1) Pre- eruptive tooth movement -:

It is a preparatory to eruptive phase. During this phase growing tooth moves in two directions to maintain its position in the jaw viz. bodily movement eccentric movement.

BODILY MOVEMENT:- which occurs continuously as the jaw grows. It is a movement of entire tooth germ causing bone resorption in a direction of tooth movement & bone apposition behind it. ECCENTRIC MOVEMENT :- it is a relative growth in one part of the tooth while the rest of the toth remains constant.

2) Eruptive tooth movement :-

It begins with the initiation of root formation & ends when the teeth reach in occlusal contact.

3) Post- eruptive tooth movement:-

It occurs primarily to maintain the position of erupted tooth while the jaw continues to grow to compensate for occlusal & proximal wear.

THEORIES OF TOOTH ERUPTION Root elongation theory The crowns of the teeth are pushed into oral cavity by virtue of growth & elongation of roots. Pulpal constriction theory The growth of root dentin & subsequent constriction of pulp may cause sufficient pressure to move the tooth occlusaly. Growth of periodontal tissues A] pull by surrounding connective tissue results in eruption of tooth in oral cavity. B] alveolar bone growth squeeze the tooth out of its alveolus & into oral cavity Pressure from muscular action Action of musculature of the cheeks and lips upon the alveolar process causes eruption. Resorption of the alveolar crest Resorption of alveolar crest would serve to exposure of crown. Hormonal theory Hormones secreted by pitutary & thyroid gland might govern eruption. Cellular proliferation theory Osmotic pressure & forces resulting in cellular proliferation in pulp causes eruption.

ERUPTION SEQUESTRUM :

It is a tiny spicule overlying the crown of an erupting first permanent molar.

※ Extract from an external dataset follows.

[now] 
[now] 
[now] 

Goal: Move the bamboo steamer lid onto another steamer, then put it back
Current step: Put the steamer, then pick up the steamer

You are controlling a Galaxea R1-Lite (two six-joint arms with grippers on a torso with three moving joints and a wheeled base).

It appears just before or immediately after the emergence of the tip of cusps through oral mucosa.

Composed of cementum like material.

Developed from osteogenic or odontogenic tissue.

Removed, if it causes irritation under local anaesthesia.

ECTOPIC ERUPTION

Arch length inadequacy or variety of local factors may influence a tooth to erupt in position other than normal

NATAL & NEONATAL TEETH

Eruption of a teeth at or immediately after birth is relatively rare phenomenon. Teeth if present at birth called natal & teeth erupt during first 30 days of life are called as neonatal teeth. Also known as congenital teeth,feotal teeth,dentition praecox.

TEETH AFFECTED:Mandible incisors central incisors 85% Maxillary incisors 11% Mandible canines & molars 3% Maxillary canines & molars 1%

ETIOLOGY:Hypovitaminosis Hormonal stimulation Trauma Febrile status & syphilis Hereditary Superficial position of developing tooth germ predisposes the tooth to erupt early

CLINICAL APPEARANCE:Natal & neonatal teeth may be poorly developed small conical, yellowish with white hypoplastic enamel & dentin & with por or total failure of development of roots. Appearance can be classified as:-

Category 1- a shell like crown structure loosely attached to alveolus by a ream of oral mucosa. No root. Category 2 a solid crown loosely attached to alveolus by oral mucosa . Little or no root. Category 3 incisal edge of a crown just erupted through the oral mucosa Category 4 mucosal swelling with a tooth unerupted but palpable

MANAGEMENT :Radiographs should be made to determine the amount of root development & the relationship of prematurely erupted tooth to its adjacent teeth

King & Lee suggest that inflamed gingival tissue around teeth should be controlled by applying chlorhexidine gluconate gel three times a day.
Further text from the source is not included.